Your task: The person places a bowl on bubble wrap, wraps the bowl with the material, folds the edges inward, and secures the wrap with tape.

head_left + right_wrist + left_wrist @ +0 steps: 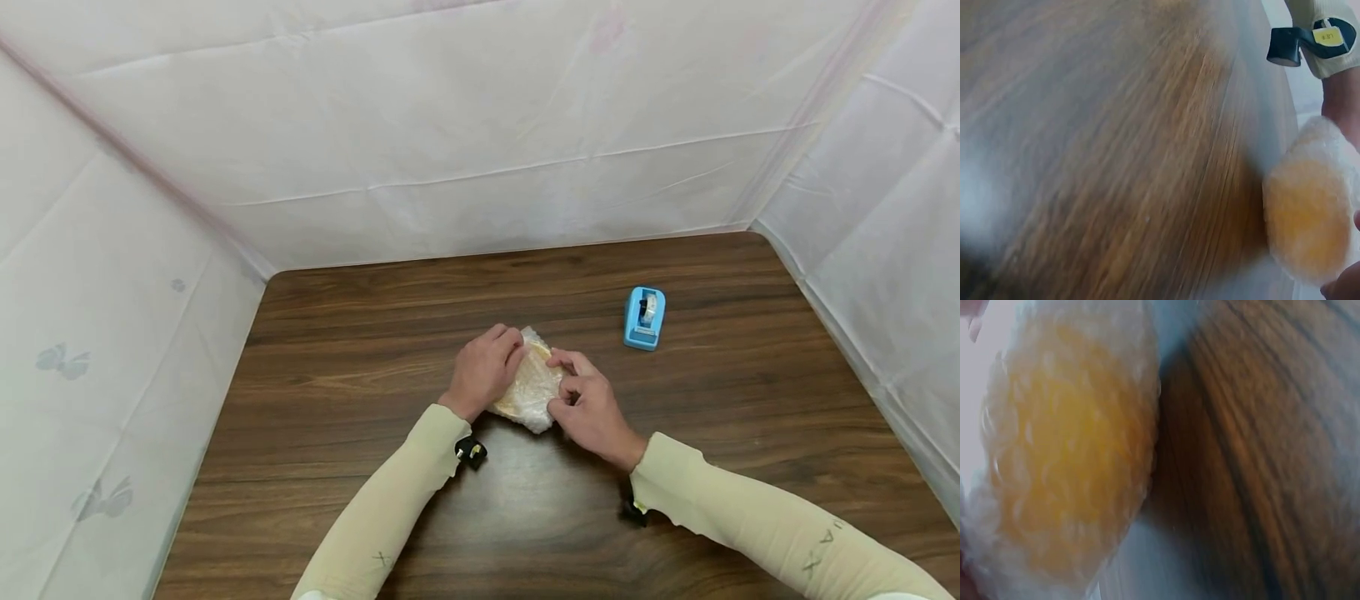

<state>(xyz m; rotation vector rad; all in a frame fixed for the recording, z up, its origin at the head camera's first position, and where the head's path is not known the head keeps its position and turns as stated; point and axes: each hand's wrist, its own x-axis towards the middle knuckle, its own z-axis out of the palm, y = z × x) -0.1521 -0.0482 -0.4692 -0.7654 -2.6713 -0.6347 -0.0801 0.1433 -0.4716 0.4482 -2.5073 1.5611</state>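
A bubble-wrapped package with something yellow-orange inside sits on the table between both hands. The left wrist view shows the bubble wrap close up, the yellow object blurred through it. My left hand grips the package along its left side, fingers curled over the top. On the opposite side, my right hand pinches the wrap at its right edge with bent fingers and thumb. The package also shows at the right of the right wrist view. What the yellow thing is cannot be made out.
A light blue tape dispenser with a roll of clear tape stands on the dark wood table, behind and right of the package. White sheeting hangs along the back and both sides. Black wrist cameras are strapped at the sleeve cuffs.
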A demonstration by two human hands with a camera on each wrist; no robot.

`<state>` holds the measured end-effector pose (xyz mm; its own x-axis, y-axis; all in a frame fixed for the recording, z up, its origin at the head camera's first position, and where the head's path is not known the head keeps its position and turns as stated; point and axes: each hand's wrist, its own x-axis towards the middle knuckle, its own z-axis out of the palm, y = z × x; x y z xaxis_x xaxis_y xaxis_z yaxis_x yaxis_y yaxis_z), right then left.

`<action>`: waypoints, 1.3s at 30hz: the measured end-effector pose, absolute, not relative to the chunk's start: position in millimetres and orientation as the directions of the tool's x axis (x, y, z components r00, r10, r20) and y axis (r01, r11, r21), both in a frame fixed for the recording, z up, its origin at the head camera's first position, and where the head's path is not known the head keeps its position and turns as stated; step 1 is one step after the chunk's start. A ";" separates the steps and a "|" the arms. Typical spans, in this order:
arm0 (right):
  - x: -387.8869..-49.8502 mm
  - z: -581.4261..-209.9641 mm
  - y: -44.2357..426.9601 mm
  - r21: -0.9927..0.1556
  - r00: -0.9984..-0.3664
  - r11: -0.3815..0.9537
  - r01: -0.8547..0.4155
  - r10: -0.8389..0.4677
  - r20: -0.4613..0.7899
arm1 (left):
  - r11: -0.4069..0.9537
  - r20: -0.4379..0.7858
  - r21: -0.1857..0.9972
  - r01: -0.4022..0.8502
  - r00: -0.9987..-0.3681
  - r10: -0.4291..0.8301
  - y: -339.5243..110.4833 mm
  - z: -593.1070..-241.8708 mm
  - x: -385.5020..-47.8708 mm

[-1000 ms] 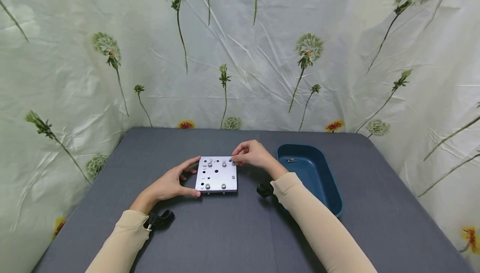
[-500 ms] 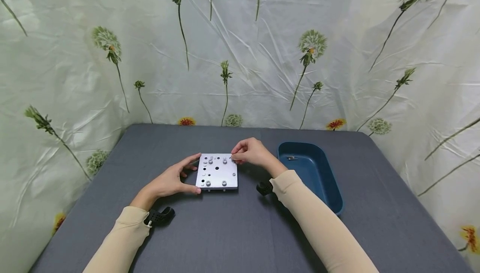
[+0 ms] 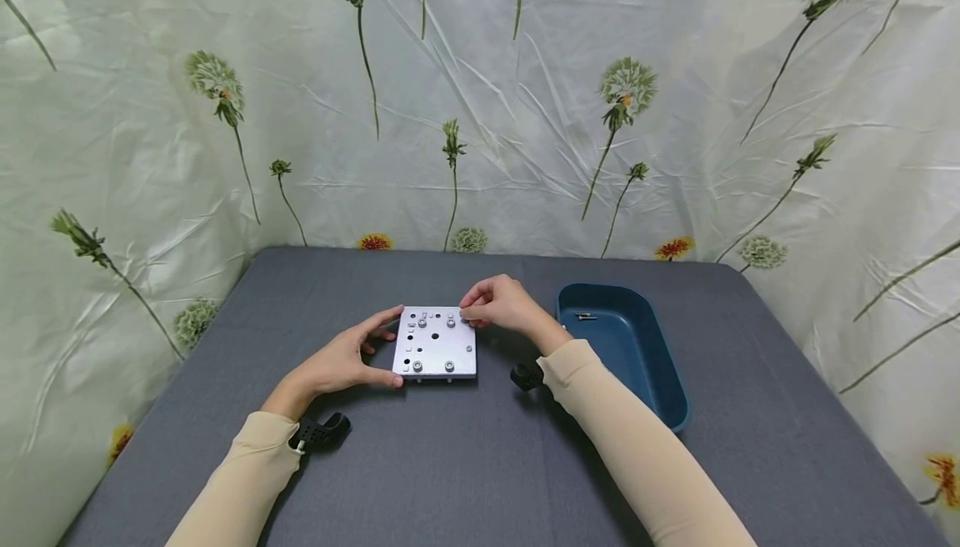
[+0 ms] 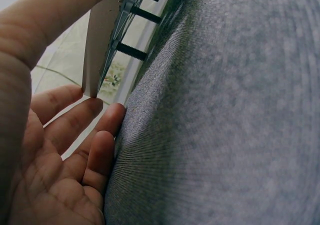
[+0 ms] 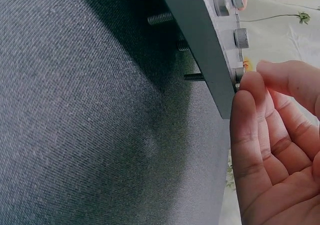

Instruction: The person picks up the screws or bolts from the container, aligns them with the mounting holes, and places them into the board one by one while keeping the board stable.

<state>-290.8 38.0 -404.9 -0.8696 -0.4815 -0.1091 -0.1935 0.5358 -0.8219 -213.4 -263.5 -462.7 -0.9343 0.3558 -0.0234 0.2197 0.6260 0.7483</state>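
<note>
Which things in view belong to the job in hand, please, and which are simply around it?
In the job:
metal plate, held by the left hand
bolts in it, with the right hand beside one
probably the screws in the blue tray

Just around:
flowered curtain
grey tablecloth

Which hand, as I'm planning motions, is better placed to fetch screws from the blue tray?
Probably the right hand: it's nearer the blue tray, while the left hand holds the metal plate.
</note>
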 end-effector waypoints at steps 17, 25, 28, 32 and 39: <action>-293.3 -407.3 42.2 -0.836 -0.867 0.508 -0.206 -0.491 -0.085 | 0.616 -0.009 0.747 0.250 -0.923 0.386 -264.0 -459.5 -214.5; -293.3 -405.2 44.2 -0.833 -0.868 0.515 -0.202 -0.488 -0.091 | 0.610 -0.001 0.750 0.256 -0.922 0.388 -264.5 -458.8 -214.2; -293.6 -405.4 44.7 -0.833 -0.868 0.518 -0.196 -0.486 -0.098 | 0.610 -0.005 0.751 0.250 -0.923 0.385 -264.5 -459.2 -213.8; -293.4 -404.7 44.7 -0.835 -0.865 0.515 -0.194 -0.491 -0.102 | 0.612 -0.005 0.750 0.250 -0.923 0.384 -264.4 -459.8 -213.4; -293.2 -403.4 47.0 -0.854 -0.860 0.491 -0.172 -0.498 -0.113 | 0.613 -0.008 0.752 0.243 -0.926 0.378 -265.1 -460.4 -212.7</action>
<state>-293.2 47.0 -403.4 -0.8599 -0.4979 -0.1129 -0.1725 0.4915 -0.8536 -212.7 -265.1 -460.4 -0.9259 0.3778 -0.0082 0.2434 0.6129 0.7517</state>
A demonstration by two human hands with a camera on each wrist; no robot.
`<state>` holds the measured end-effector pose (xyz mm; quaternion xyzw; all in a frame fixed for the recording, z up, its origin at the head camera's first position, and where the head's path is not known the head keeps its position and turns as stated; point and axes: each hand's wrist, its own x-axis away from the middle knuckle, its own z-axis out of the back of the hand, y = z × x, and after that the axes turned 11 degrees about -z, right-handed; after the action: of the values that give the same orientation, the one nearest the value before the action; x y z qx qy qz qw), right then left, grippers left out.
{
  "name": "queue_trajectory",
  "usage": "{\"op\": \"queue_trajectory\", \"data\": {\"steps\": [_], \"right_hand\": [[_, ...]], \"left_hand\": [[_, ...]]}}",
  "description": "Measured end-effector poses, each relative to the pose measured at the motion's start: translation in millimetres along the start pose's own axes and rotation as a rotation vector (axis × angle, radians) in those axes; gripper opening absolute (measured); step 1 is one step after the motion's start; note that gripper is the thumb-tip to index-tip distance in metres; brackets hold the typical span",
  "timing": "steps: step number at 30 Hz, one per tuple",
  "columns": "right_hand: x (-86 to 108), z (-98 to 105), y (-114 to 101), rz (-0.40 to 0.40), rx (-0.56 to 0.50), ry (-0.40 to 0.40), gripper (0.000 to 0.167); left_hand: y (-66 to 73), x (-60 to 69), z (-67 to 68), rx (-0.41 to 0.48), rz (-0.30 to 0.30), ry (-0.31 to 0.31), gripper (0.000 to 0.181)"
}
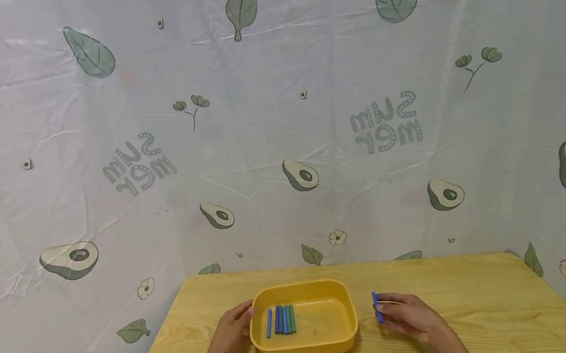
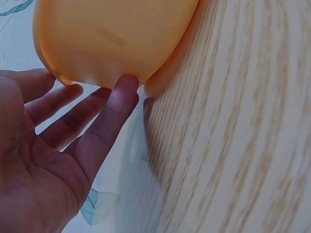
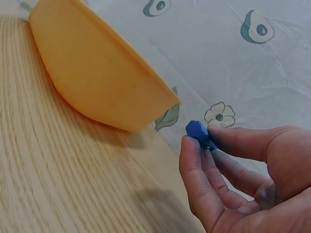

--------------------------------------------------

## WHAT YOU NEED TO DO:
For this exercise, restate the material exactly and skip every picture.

## SOLVED EXERCISE:
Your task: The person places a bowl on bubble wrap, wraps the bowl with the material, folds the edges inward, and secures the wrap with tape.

head_left + right_wrist + left_wrist @ +0 steps: 

<state>(xyz m; rotation vector rad; all in a frame fixed for the recording, z up, its origin at the head camera's first position, and where the head's path is not known the head keeps its position and turns as stated; point and axes: each hand's wrist, its own x-axis towards the middle knuckle, its own z-axis out of the palm, y = z × x) -0.1521 -0.0482 -0.4692 -0.7654 -2.6713 -0.6347 -0.0801 0.1433 -0.4716 0.4482 -2.5073 1.5611</state>
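A bubble-wrapped package with something yellow-orange inside sits on the table between both hands. The left wrist view shows the bubble wrap close up, the yellow object blurred through it. My left hand grips the package along its left side, fingers curled over the top. On the opposite side, my right hand pinches the wrap at its right edge with bent fingers and thumb. The package also shows at the right of the right wrist view. What the yellow thing is cannot be made out.
A light blue tape dispenser with a roll of clear tape stands on the dark wood table, behind and right of the package. White sheeting hangs along the back and both sides. Black wrist cameras are strapped at the sleeve cuffs.
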A demonstration by two human hands with a camera on each wrist; no robot.

`<state>` holds the measured end-effector pose (xyz mm; its own x-axis, y-axis; all in a frame fixed for the recording, z up, its origin at the head camera's first position, and where the head's path is not known the head keeps its position and turns as stated; point and axes: each hand's wrist, its own x-axis towards the middle knuckle, its own z-axis out of the palm, y = z × x; x y z xaxis_x xaxis_y xaxis_z yaxis_x yaxis_y yaxis_z), right then left.

`<action>`: waypoints, 1.3s at 30hz: the measured end-effector pose, absolute, not relative to the chunk's start: position in millimetres and orientation as the directions of the tool's x axis (x, y, z components r00, r10, r20) and y axis (r01, r11, r21), both in a frame fixed for the recording, z up, its origin at the head camera's first position, and where the head's path is not known the head keeps its position and turns as stated; step 1 is one step after the chunk's start. A ";" separates the steps and a "|" the arms. Typical spans, in this order:
arm0 (right):
  - x: -387.8869..-49.8502 mm
  - z: -581.4261..-209.9641 mm
  - y: -44.2357..426.9601 mm
  - r21: -0.9927..0.1556
  - r00: -0.9984..-0.3664
  - r11: -0.3815..0.9537
  - r01: -0.8547..0.4155
  - r10: -0.8389..0.4677
  - r20: -0.4613..0.7899
arm1 (left):
  - r11: -0.4069..0.9537
  - r20: -0.4379..0.7858
  - r21: -0.1857..0.9972
  - r01: -0.4022..0.8502
  - r00: -0.9987..-0.3681
  - r10: -0.4291..0.8301
  - y: -339.5243..110.4833 mm
  - z: -593.1070..-241.8708 mm
  - x: -385.5020..-47.8708 mm

[-1000 ms] 
[-500 ms] 
[+0 ms] 
[+0 ms] 
[+0 ms] 

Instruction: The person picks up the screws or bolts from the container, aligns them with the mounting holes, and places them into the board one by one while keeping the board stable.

<state>-290.8 38.0 -404.9 -0.8696 -0.4815 -0.1091 -0.1935 0.5358 -0.8219 -213.4 -263.5 -462.7 -0.9343 0.3558 -0.0234 0.2197 0.6260 0.7483</state>
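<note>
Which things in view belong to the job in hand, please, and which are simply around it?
In the job:
metal plate, held by the left hand
bolts in it, with the right hand beside one
probably the screws in the blue tray

Just around:
flowered curtain
grey tablecloth

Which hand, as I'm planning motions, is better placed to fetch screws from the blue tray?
Probably the right hand: it's nearer the blue tray, while the left hand holds the metal plate.
</note>
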 end-effector waypoints at steps 17, 25, 28, 32 and 39: <action>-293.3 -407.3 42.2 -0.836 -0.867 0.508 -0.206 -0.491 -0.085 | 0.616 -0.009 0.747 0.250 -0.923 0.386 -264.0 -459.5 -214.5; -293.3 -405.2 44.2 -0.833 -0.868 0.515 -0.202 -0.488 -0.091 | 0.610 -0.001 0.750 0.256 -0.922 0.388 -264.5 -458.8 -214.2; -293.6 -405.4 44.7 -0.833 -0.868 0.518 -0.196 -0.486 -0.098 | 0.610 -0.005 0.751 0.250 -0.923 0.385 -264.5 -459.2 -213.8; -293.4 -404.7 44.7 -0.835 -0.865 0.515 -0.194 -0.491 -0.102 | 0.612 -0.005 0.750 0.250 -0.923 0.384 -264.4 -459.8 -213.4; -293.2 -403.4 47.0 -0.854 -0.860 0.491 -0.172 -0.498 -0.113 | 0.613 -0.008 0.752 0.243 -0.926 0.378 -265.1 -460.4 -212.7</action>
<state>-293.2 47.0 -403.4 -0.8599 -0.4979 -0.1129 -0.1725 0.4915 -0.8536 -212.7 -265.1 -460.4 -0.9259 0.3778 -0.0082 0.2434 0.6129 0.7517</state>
A demonstration by two human hands with a camera on each wrist; no robot.
`<state>` holds the measured end-effector pose (xyz mm; quaternion xyzw; all in a frame fixed for the recording, z up, its origin at the head camera's first position, and where the head's path is not known the head keeps its position and turns as stated; point and axes: each hand's wrist, its own x-axis away from the middle knuckle, its own z-axis out of the back of the hand, y = z × x, and after that the axes turned 11 degrees about -z, right-handed; after the action: of the values that give the same orientation, the one nearest the value before the action; x y z qx qy qz qw), right then left, grippers left out.
{
  "name": "queue_trajectory",
  "usage": "{\"op\": \"queue_trajectory\", \"data\": {\"steps\": [_], \"right_hand\": [[_, ...]], \"left_hand\": [[_, ...]]}}",
  "description": "Measured end-effector poses, each relative to the pose measured at the motion's start: translation in millimetres along the start pose's own axes and rotation as a rotation vector (axis × angle, radians) in those axes; gripper opening absolute (measured); step 1 is one step after the motion's start; note that gripper is the thumb-tip to index-tip distance in metres; brackets hold the typical span",
  "timing": "steps: step number at 30 Hz, one per tuple",
  "columns": "right_hand: x (-86 to 108), z (-98 to 105), y (-114 to 101), rz (-0.40 to 0.40), rx (-0.56 to 0.50), ry (-0.40 to 0.40), gripper (0.000 to 0.167); left_hand: y (-66 to 73), x (-60 to 69), z (-67 to 68), rx (-0.41 to 0.48), rz (-0.30 to 0.30), ry (-0.31 to 0.31), gripper (0.000 to 0.181)"
}

The answer given above is complete as it stands.